The high bulk fibres have hydrogen bonding or coordinate covalent
bonding functionalities, and a binder is applied to the fibres to
bind the particles to the fibres. The binder has a functional group
that forms a hydrogen bond or a coordinate covalent bond with the
particles, and a functional group that forms a hydrogen bond with
the fibres. A substantial portion of the particles that are adhered
to the fibres are adhered In particulate form by hydrogen bonds or
coordinate covalent bonds to the binder, and the binder is in turn
adhered to the fibres by hydrogen bonds. The fibre product
comprises individualized fibres densified by applying pressure,
having a density of 0.1 to 0.7 g/cc, and hydrogen bonding
functionalities; and particles that are bound to the fibres by a
binder interposed between the particles and the fibres, the
particles having a hydrogen bonding or coordinate covalent bonding
functionality, and the binder having a functional group capable of
forming a binder-particle hydrogen bond or a binder-particle
coordinate covalent bond and a functional group capable of forming
a binder-fibre hydrogen bond. The binder may be selected from the
group consisting of (a) a polymeric binder with repeating units,
wherein each repeating unit has a functional group capable of
forming a hydrogen bond or a coordinate covalent bond with the
particles, or a hydrogen bond with the fibres; and (b) a
nonpolymeric organic binder, wherein the product comprises 0.05-80%
of said bound particles, said bound particles bound to the fibres
primarily by a hydrogen bond or coordinate covalent bond.
[0009] U.S. Pat.
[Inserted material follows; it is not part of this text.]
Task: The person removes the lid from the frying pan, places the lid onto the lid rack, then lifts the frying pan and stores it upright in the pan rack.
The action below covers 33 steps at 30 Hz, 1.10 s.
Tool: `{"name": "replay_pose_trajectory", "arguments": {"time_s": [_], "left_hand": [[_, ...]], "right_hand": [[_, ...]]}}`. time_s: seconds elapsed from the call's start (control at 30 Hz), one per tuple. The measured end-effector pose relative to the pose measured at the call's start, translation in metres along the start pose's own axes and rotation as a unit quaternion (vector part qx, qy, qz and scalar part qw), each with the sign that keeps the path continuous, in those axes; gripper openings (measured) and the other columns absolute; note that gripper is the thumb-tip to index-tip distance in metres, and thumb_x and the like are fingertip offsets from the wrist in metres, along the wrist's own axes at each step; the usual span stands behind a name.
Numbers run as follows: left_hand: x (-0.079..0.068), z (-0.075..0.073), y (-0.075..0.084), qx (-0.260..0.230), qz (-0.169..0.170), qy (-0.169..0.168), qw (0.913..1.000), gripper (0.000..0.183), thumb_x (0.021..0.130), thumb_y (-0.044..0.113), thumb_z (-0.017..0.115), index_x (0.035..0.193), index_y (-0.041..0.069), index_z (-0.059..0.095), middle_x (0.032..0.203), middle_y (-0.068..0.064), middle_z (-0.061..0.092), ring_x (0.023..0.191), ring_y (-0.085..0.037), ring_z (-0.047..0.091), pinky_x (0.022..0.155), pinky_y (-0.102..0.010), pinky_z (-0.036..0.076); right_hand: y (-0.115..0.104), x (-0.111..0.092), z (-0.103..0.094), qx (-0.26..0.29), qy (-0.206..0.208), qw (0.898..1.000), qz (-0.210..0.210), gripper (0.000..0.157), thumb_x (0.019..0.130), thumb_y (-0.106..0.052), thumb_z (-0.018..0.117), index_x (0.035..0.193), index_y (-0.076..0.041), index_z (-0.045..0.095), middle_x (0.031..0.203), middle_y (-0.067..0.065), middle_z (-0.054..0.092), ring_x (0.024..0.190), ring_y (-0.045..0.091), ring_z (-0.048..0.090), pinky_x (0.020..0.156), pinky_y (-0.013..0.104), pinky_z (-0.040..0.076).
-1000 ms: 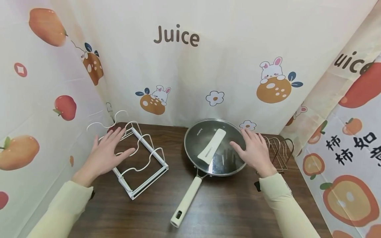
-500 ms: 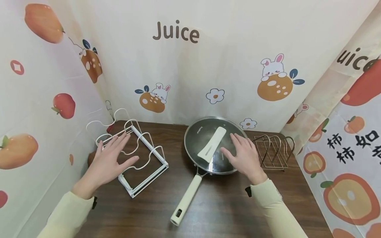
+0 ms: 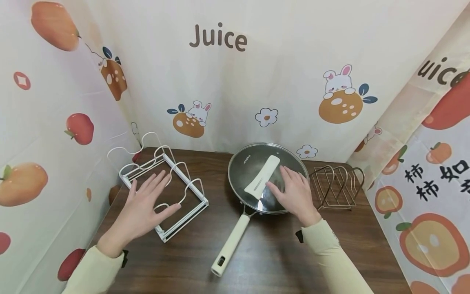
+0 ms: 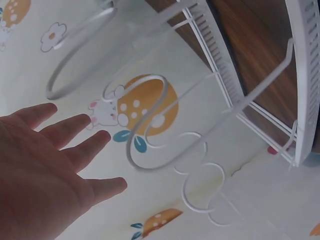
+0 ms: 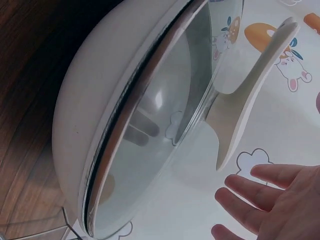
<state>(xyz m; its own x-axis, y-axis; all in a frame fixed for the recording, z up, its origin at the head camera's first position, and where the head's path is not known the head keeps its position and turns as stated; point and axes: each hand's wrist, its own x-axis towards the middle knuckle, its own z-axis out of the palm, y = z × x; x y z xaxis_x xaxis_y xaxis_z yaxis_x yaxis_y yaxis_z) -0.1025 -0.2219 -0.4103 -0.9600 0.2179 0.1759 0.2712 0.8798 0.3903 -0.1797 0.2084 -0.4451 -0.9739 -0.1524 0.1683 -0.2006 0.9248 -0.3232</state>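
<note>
A pan (image 5: 85, 110) with a long cream handle (image 3: 231, 245) stands mid-table under a glass lid (image 3: 242, 169). The lid's handle (image 3: 262, 177) is a broad cream bar, seen from the side in the right wrist view. Over the lid's right part, my right hand (image 3: 295, 194) hovers with fingers extended; the right wrist view shows its fingertips apart from the lid handle. At the left is a white rack (image 3: 185, 218) with wavy wire dividers. My left hand (image 3: 145, 210) is spread in front of it and hides part of it. Neither hand holds anything.
A bronze wire rack (image 3: 335, 188) stands right of the pan. Printed curtains (image 3: 227, 81) enclose the brown table (image 3: 271, 261) at the back and both sides. A dark red object (image 3: 71, 263) lies by the left sleeve, partly hidden.
My right hand has moved left from the bronze rack's side to over the lid, near its handle. My left hand has shifted right and slightly toward me. Pan and racks stay in place.
</note>
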Motion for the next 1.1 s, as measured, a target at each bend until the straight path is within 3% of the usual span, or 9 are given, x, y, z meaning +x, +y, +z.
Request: {"name": "replay_pose_trajectory", "arguments": {"time_s": [0.43,0.63,0.9,1.1], "left_hand": [[0.006,0.011,0.016,0.007,0.05,0.003,0.9987,0.095,0.086,0.058,0.076,0.161,0.015,0.037,0.168,-0.015,0.034,0.154,-0.043,0.031,0.124,-0.072,0.012],[0.007,0.019,0.03,-0.002,0.093,-0.001,0.9956,0.095,0.085,0.056,0.078,0.159,0.01,0.039,0.168,-0.013,0.035,0.156,-0.039,0.031,0.127,-0.061,0.021],[0.006,0.028,0.042,-0.017,0.103,-0.024,0.9942,0.099,0.084,0.058,0.078,0.161,0.013,0.035,0.17,-0.01,0.032,0.157,-0.036,0.031,0.13,-0.048,0.023],[0.006,0.04,0.049,-0.021,0.132,-0.028,0.9907,0.099,0.084,0.058,0.079,0.16,0.012,0.037,0.168,-0.012,0.035,0.155,-0.037,0.033,0.126,-0.052,0.03]], "right_hand": [[-0.007,0.005,0.005,0.007,-0.006,1.0,-0.002,0.086,0.098,-0.064,0.055,0.157,-0.003,0.04,0.16,0.019,0.046,0.148,0.039,0.042,0.125,0.058,0.025],[-0.013,0.008,0.011,0.017,-0.014,1.0,0.003,0.088,0.097,-0.064,0.056,0.157,-0.002,0.039,0.16,0.02,0.045,0.149,0.04,0.041,0.126,0.059,0.025],[-0.018,0.011,0.019,0.014,-0.007,1.0,0.014,0.095,0.095,-0.066,0.057,0.159,0.001,0.034,0.162,0.021,0.042,0.147,0.042,0.043,0.125,0.059,0.028],[-0.021,0.013,0.022,0.03,-0.001,0.999,0.026,0.101,0.094,-0.064,0.061,0.161,0.003,0.026,0.165,0.021,0.036,0.149,0.042,0.04,0.126,0.058,0.028]]}}
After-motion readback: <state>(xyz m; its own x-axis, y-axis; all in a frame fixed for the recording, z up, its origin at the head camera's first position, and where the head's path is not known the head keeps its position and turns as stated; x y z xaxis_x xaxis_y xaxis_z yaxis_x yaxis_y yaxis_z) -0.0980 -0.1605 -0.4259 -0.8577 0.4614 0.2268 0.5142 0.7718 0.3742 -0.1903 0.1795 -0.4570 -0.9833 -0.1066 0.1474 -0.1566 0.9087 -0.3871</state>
No. 5,478,646 describes a polypropylene fibre high
in strength and having an average size of 10,000-0.1 denier
obtained by extruding a raw material composed mainly of a
polypropylene having a syndiotactic pentad fraction of 0.7 or more
and optionally stretching the resulting extruded material.
[0010] U.S. Pat. No. 5,204,174 relates to a nonwoven web consisting
of highly drawn and unoriented thermoplastic fibres formed from a
blend of propylene polymer and butylene polymer, wherein the blend
by weight is from 90% to 50% polypropylene and from 10% to 50%
polybutylene. The resulting nonwoven webs have enhanced toughness,
tear resistance, drape, and conformability.
[0011] U.S. Pat. No. 4,563,392 relates to a coated polyolefin fibre
comprising (a) a monofilament or multifilament fibre of
polyethylene or polypropylene of weight average molecular weight at
least about 500,000 having, in the case of polyethylene, a tenacity
of at least about 15 gidenier and a tensile modulus of at least
about 300 g/denier and, in the case of polypropylene, a tenacity of
at least 8 g/denier and a tensile modulus of at least about 160
g/denier; and (b) a coating on the monofilament and on at least a
portion of the filaments of the multifilament containing a polymer
having ethylene or propylene crystallinity, said coating being
present in an amount between about 0.1% and about 200%, by weight
of fibre.
[0012] None of the prior art is directed to nor accomplishes the
increase in the bulk of polyolefins nonwovens to an appreciable
amount. The present inventors have found a solution to the problem
of lack of bulk in polyolefin nonwovens.
SUMMARY OF THE INVENTION
[0013] The invention is based on novel polyolefin fibres which are
suitable for improving the bulk of non-wovens made therefrom.
[0014] A first aspect of the Invention relates to a novel
polyolefin based polymer fibre, said fibre is suitable for
preparing a nonwoven with high bulk. The fibre of the invention is
based on polyolefin polymer, and has at least one of the features
selected from the group consisting of
[0015] i) a fibre/fibre friction of no more than 600 g;
[0016] ii) a spin finish comprising essentially of an emulsion of
polysiloxanes;
[0017] iii) a draw ratio of at least 1:1.5; and
[0018] iv) a fibre crystallinity of at least 50%.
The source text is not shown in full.